Prompt -
Write each line word for word, from the line that contains "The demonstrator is" through the last line of the material below.
──────────────────────────────
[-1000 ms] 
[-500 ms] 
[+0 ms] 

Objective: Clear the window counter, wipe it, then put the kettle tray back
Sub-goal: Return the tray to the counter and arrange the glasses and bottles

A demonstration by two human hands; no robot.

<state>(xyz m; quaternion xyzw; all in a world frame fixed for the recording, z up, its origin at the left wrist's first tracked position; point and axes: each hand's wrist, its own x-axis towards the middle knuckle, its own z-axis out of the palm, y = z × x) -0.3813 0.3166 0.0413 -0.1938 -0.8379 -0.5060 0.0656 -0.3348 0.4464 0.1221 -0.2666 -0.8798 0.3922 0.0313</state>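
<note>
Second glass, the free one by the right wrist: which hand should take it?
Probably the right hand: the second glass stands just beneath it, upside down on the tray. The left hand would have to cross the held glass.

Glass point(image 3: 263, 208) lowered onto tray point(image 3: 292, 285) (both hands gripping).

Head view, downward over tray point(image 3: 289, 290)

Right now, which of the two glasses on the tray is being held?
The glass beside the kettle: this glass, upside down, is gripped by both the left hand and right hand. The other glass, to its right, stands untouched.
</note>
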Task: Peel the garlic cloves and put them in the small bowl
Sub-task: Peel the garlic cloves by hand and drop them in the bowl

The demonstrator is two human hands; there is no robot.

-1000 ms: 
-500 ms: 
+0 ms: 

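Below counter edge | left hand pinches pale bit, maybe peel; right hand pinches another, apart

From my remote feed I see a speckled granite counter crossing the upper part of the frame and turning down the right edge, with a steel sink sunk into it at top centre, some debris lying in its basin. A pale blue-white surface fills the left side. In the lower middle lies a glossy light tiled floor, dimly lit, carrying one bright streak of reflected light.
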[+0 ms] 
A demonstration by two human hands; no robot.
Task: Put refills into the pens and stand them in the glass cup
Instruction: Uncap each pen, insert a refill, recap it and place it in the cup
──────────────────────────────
Expected output -
The demonstrator is two human hands; there is no robot.

-1000 ms: 
-500 ms: 
+0 ms: 

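Below counter edge | left hand pinches pale bit, maybe peel; right hand pinches another, apart

From my remote feed I see a speckled granite counter crossing the upper part of the frame and turning down the right edge, with a steel sink sunk into it at top centre, some debris lying in its basin. A pale blue-white surface fills the left side. In the lower middle lies a glossy light tiled floor, dimly lit, carrying one bright streak of reflected light.
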[+0 ms] 
A demonstration by two human hands; no robot.
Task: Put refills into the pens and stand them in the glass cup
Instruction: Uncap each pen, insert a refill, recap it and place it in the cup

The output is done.